## Exercise directions:
The answer must consist of every line below that holds the word "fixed".

## Data provided:
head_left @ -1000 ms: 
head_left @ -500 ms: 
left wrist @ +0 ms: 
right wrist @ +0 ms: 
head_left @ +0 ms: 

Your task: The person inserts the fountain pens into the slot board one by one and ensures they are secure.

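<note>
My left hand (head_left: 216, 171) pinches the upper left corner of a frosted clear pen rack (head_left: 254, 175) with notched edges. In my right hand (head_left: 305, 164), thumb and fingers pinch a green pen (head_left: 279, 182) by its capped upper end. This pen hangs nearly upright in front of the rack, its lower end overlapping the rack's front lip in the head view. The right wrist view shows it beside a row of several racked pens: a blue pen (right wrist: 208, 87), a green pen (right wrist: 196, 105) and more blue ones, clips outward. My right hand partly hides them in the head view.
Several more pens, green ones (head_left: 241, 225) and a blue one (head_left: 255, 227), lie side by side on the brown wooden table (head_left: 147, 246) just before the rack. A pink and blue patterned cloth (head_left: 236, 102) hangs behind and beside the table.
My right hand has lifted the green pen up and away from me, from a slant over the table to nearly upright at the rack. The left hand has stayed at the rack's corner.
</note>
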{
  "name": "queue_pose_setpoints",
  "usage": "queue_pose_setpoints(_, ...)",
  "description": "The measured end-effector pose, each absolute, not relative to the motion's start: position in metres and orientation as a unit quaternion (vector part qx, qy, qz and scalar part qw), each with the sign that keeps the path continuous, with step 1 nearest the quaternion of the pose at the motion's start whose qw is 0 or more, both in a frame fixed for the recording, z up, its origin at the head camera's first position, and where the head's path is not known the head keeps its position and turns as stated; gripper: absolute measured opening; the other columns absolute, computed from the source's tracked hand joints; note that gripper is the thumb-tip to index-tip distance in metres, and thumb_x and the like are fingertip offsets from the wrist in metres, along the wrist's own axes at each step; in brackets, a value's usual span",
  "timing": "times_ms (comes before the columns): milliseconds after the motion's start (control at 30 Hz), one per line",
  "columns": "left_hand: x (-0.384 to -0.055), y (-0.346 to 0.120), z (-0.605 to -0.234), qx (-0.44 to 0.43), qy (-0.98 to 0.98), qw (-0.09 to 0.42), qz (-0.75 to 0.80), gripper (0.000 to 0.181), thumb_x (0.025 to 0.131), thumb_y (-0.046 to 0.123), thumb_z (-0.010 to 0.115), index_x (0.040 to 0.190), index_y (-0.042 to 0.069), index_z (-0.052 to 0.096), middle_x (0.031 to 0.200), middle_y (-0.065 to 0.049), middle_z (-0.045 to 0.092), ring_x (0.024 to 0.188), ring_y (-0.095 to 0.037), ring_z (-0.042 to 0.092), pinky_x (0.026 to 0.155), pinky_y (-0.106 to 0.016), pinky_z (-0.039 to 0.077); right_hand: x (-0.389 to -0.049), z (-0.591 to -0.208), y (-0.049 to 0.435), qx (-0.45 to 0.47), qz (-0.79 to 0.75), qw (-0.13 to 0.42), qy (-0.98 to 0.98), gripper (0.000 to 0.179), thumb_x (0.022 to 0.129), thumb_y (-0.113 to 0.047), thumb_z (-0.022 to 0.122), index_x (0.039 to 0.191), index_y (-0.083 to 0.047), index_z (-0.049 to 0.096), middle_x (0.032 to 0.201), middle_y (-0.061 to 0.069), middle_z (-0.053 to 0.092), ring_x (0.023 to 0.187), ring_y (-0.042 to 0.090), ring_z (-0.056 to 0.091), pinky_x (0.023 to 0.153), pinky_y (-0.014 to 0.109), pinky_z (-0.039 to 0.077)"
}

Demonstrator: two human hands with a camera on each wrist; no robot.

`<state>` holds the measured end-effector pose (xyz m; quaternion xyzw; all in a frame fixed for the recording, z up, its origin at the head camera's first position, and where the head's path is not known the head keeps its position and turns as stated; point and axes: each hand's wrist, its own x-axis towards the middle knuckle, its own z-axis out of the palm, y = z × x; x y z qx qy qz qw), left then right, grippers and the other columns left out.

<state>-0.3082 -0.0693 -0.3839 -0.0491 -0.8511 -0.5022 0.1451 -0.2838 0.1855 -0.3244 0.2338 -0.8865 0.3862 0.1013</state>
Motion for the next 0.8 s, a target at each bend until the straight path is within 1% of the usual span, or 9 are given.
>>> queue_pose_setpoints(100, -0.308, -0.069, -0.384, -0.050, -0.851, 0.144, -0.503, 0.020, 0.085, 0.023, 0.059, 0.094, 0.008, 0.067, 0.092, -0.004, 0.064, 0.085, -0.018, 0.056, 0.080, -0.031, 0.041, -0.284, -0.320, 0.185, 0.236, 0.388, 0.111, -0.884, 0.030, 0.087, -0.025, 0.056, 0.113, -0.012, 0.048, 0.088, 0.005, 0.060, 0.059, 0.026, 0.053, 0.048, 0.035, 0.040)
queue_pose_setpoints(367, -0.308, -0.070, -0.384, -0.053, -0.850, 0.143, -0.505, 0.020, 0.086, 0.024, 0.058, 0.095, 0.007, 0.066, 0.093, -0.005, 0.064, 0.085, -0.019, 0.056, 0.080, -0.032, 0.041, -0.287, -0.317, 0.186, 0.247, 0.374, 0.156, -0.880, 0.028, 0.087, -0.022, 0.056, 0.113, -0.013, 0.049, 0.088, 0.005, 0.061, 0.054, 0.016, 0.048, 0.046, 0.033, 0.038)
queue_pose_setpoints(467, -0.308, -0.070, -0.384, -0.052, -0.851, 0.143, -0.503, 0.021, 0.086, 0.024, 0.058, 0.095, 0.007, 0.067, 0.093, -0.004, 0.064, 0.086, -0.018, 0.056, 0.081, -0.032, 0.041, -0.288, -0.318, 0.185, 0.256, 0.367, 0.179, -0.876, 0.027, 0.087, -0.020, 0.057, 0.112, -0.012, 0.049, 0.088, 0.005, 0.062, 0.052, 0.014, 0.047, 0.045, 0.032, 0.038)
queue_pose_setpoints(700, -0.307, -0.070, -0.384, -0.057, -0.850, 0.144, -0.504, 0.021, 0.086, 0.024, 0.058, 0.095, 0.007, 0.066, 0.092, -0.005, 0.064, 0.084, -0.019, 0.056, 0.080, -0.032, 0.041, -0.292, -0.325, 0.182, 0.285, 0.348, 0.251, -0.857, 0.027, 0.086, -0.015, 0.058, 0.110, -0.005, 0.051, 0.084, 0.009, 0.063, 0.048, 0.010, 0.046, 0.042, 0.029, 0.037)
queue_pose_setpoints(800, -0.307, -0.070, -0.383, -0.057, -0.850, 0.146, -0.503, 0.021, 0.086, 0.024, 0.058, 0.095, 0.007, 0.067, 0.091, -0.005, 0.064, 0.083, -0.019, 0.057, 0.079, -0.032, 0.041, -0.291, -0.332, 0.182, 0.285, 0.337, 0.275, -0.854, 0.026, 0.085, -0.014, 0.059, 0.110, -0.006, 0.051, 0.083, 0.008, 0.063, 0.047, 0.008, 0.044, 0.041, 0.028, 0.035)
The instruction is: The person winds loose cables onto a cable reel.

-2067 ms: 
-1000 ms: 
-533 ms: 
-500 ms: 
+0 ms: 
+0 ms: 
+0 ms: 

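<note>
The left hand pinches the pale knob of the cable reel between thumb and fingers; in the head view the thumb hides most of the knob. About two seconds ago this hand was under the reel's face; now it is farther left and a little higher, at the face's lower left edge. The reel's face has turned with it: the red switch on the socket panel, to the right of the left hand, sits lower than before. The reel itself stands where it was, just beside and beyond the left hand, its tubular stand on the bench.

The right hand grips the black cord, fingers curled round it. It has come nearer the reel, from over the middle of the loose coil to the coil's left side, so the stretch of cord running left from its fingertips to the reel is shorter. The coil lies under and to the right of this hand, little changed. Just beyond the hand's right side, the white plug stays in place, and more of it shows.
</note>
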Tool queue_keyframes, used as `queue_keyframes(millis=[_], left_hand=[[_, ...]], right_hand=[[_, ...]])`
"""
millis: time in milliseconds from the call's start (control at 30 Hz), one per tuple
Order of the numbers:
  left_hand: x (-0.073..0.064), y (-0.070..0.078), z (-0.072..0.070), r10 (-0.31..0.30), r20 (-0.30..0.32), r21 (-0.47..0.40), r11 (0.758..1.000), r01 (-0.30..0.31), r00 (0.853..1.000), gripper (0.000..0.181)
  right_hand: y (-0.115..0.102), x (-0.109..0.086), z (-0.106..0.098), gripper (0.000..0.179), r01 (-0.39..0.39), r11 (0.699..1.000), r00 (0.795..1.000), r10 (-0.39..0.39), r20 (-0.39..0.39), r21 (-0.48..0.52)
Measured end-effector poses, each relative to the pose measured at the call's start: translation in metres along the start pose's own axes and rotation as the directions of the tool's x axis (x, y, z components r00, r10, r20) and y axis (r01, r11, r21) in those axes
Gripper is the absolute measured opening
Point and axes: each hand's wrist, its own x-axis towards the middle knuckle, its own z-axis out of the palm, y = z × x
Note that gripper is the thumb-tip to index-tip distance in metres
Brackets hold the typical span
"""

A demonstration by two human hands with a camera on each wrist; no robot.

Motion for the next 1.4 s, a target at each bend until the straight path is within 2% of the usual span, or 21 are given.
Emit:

## Solution:
  "description": "The measured end-effector pose, each absolute, not relative to the motion's start: position in metres and orientation as a unit quaternion (vector part qx, qy, qz and scalar part qw), each with the sign that keeps the path continuous, with step 1 nearest the quaternion of the pose at the motion's start whose qw is 0 or more, both in a frame fixed for the recording, z up, its origin at the head camera's first position, and where the head's path is not known the head keeps its position and turns as stated; gripper: absolute measured opening; the other columns absolute, computed from the source's tracked hand joints; note that gripper is the thumb-tip to index-tip distance in metres, and thumb_x and the like are fingertip offsets from the wrist in metres, along the wrist's own axes at each step; in brackets, a value's usual span",
`<state>` holds the measured end-effector pose (xyz m; quaternion xyzw; all in a frame fixed for the recording, z up, its origin at the head camera's first position, and where the head's path is not known the head keeps its position and turns as stated; point and axes: each hand's wrist, its own x-axis towards the middle knuckle, its own z-axis out of the palm, y = z × x; x y z qx qy qz qw), left then right, grippers and the other columns left out.

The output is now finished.